*Assignment*
Reduce the material below to its lines containing "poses".
= = =
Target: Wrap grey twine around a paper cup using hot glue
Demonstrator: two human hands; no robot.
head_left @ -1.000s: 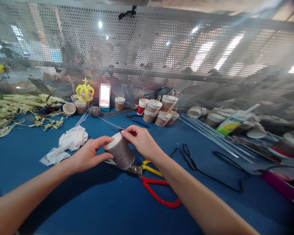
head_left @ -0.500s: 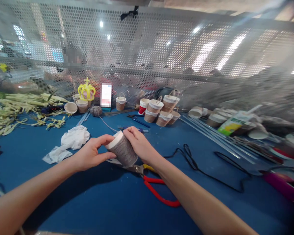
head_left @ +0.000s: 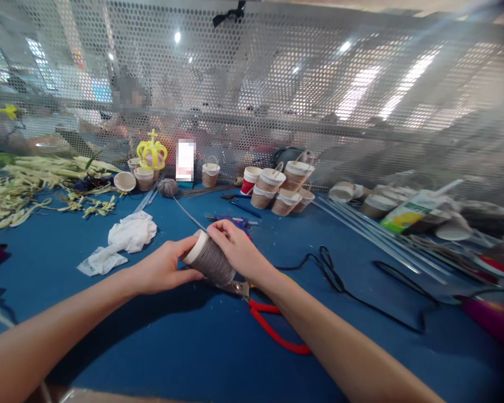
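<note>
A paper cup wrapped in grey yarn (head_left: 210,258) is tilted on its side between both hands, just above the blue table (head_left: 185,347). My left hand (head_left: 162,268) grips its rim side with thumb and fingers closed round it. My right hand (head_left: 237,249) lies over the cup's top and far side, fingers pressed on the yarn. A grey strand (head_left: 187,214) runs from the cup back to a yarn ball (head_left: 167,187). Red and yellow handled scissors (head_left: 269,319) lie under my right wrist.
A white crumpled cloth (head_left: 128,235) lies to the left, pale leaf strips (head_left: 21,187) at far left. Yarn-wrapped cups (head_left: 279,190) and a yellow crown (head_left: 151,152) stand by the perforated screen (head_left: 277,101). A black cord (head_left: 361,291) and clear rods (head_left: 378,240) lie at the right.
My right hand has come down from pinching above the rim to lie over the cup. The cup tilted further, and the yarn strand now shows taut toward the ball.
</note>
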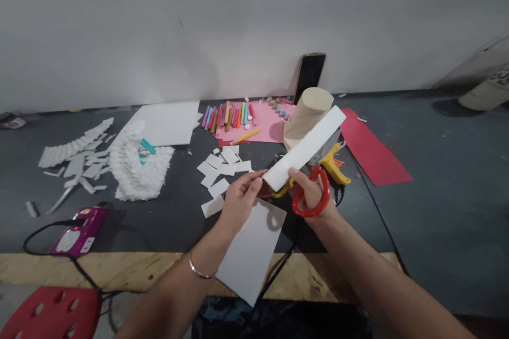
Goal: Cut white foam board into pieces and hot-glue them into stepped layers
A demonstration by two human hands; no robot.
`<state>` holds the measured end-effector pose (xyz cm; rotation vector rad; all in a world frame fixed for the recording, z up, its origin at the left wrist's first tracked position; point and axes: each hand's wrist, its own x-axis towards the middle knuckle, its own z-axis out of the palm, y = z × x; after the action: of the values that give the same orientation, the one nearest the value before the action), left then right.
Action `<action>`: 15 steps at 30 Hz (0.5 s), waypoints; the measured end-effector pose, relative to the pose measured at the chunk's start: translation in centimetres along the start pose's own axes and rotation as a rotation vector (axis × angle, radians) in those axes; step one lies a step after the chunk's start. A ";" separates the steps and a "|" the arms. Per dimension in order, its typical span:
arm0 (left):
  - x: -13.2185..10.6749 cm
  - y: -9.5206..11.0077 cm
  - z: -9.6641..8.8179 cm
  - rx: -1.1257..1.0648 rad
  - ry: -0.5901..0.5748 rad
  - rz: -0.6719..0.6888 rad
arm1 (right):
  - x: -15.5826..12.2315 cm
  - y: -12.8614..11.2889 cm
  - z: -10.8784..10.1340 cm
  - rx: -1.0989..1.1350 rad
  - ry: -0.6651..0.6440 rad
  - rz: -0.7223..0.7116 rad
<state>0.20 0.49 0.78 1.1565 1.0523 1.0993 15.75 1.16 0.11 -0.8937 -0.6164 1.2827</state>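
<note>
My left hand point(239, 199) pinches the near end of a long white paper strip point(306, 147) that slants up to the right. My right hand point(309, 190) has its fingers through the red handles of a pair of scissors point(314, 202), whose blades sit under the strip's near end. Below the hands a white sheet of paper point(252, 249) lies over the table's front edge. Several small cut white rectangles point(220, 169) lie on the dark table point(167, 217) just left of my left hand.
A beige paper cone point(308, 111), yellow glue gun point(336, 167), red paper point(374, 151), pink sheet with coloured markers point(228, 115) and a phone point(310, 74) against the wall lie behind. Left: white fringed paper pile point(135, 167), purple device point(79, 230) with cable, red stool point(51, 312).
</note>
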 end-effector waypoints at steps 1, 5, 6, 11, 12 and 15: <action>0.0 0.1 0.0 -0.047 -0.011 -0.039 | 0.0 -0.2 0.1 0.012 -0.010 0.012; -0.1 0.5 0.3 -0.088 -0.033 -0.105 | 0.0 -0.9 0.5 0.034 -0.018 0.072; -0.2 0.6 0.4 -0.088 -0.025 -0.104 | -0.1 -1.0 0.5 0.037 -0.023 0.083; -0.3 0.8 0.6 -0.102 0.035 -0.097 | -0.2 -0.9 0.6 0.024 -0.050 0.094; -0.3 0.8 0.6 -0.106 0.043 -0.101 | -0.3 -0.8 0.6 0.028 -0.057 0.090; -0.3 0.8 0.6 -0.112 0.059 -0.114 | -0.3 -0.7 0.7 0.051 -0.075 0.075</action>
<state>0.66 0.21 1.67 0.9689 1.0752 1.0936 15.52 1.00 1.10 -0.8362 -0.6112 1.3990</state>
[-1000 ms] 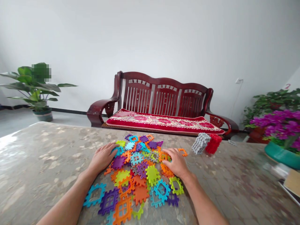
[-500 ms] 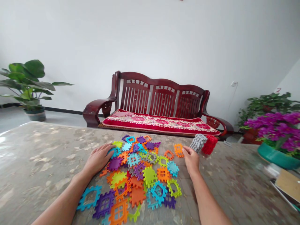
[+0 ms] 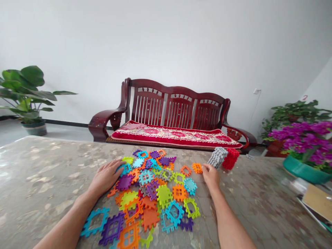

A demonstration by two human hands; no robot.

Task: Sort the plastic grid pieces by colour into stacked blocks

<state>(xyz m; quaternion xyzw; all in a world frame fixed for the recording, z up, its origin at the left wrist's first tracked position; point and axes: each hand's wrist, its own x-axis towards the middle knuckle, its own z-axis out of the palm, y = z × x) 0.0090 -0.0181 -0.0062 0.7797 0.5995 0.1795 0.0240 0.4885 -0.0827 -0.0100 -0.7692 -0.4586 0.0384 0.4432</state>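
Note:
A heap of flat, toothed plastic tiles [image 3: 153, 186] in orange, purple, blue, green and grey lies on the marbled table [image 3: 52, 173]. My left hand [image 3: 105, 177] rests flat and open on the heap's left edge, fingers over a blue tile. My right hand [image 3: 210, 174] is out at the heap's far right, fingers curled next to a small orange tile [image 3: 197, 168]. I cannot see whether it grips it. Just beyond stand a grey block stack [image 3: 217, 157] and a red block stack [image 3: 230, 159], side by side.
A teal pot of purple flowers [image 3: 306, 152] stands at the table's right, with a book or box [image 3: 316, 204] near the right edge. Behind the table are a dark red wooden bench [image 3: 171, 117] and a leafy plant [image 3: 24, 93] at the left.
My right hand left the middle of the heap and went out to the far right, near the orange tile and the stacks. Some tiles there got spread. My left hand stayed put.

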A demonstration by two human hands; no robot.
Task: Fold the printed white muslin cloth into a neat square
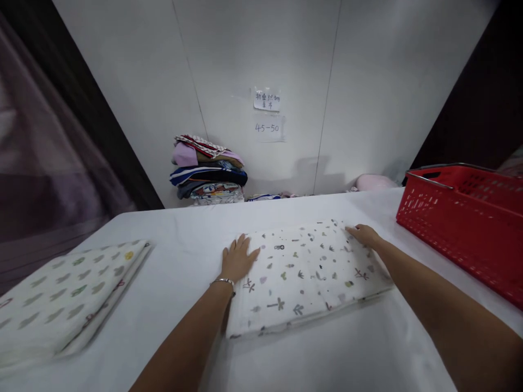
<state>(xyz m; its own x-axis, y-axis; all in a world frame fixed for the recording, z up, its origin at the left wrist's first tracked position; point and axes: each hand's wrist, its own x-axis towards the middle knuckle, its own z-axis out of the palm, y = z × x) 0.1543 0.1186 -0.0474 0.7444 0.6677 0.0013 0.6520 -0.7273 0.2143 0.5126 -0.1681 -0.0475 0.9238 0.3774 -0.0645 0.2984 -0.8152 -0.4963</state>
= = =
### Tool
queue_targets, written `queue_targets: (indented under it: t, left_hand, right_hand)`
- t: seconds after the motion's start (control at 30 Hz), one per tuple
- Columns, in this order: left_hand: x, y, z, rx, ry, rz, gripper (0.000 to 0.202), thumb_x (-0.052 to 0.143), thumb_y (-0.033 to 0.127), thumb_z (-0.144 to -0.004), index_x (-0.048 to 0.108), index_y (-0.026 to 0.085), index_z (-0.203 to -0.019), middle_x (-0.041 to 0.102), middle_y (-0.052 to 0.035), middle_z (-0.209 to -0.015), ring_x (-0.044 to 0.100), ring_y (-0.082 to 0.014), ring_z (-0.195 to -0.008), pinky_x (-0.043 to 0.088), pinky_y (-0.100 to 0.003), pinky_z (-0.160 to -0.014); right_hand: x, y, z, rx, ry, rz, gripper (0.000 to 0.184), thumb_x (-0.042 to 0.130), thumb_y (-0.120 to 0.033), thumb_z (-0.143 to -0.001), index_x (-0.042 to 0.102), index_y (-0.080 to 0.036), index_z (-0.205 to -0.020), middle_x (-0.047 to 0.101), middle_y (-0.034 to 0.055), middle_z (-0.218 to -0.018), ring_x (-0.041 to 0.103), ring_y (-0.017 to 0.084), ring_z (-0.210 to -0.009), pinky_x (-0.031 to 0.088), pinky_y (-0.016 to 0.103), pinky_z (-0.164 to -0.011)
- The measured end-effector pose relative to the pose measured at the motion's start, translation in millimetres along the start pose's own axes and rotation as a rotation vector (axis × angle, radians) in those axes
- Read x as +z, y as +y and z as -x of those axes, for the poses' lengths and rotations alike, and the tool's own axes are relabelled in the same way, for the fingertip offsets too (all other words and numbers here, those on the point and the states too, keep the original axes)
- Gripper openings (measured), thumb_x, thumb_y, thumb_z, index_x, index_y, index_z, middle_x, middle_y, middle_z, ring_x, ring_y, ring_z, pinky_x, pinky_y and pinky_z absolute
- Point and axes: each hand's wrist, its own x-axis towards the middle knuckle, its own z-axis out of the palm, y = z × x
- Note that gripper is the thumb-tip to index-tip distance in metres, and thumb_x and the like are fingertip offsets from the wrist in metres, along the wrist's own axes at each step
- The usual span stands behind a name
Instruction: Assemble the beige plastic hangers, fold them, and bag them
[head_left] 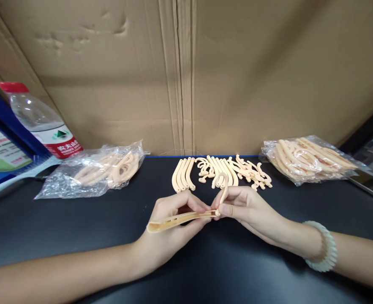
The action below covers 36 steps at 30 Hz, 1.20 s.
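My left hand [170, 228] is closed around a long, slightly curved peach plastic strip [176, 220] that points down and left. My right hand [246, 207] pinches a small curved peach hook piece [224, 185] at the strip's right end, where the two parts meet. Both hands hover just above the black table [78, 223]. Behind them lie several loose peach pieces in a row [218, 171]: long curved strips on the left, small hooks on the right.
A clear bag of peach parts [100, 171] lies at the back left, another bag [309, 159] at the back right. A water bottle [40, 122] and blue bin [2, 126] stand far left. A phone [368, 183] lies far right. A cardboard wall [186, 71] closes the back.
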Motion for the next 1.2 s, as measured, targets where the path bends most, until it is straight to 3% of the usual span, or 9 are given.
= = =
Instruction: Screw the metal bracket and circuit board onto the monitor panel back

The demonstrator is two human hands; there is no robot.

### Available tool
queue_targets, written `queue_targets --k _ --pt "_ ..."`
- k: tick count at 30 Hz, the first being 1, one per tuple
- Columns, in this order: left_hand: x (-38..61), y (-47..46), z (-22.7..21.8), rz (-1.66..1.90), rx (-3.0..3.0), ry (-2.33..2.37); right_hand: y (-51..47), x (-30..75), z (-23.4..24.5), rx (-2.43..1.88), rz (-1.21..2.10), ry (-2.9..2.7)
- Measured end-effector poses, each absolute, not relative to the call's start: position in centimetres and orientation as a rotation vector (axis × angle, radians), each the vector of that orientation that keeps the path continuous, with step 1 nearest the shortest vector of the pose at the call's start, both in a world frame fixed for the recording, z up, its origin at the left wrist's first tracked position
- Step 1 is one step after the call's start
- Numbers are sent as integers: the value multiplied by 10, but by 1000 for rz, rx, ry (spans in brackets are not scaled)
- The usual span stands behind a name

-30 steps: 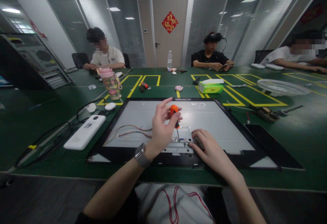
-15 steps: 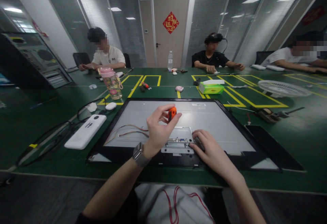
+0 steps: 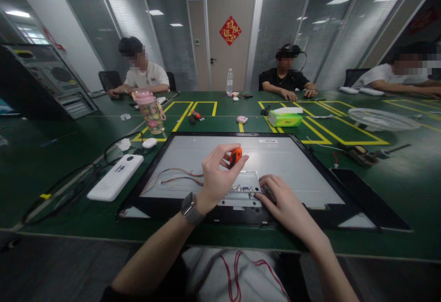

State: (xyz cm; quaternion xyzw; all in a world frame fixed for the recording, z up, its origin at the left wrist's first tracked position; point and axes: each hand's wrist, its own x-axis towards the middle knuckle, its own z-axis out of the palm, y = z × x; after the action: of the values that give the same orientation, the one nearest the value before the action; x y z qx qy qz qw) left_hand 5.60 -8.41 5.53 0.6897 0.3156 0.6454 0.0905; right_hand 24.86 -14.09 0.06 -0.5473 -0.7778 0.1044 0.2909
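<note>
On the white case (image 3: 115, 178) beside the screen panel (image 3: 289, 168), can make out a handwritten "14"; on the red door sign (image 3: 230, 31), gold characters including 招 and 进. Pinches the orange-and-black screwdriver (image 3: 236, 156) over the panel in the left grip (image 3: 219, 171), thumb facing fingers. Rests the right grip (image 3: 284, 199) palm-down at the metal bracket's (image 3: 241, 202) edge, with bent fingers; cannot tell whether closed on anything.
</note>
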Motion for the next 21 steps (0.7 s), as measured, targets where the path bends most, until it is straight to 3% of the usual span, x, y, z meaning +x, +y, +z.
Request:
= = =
*Response*
- Read x as +z, y as +y and z as -x of those axes, for the poses' lengths and rotations alike, and the tool's own axes are relabelled in the same way, for the fingertip offsets too (all other words and numbers here, those on the point and the states too, keep the original axes)
- Measured end-effector poses, each absolute, not relative to the call's start: position in centimetres and orientation as a rotation vector (axis × angle, radians), each the vector of that orientation that keeps the path continuous, with step 1 nearest the shortest vector of the pose at the call's start, both in a world frame fixed for the recording, z up, its origin at the left wrist's first tracked position

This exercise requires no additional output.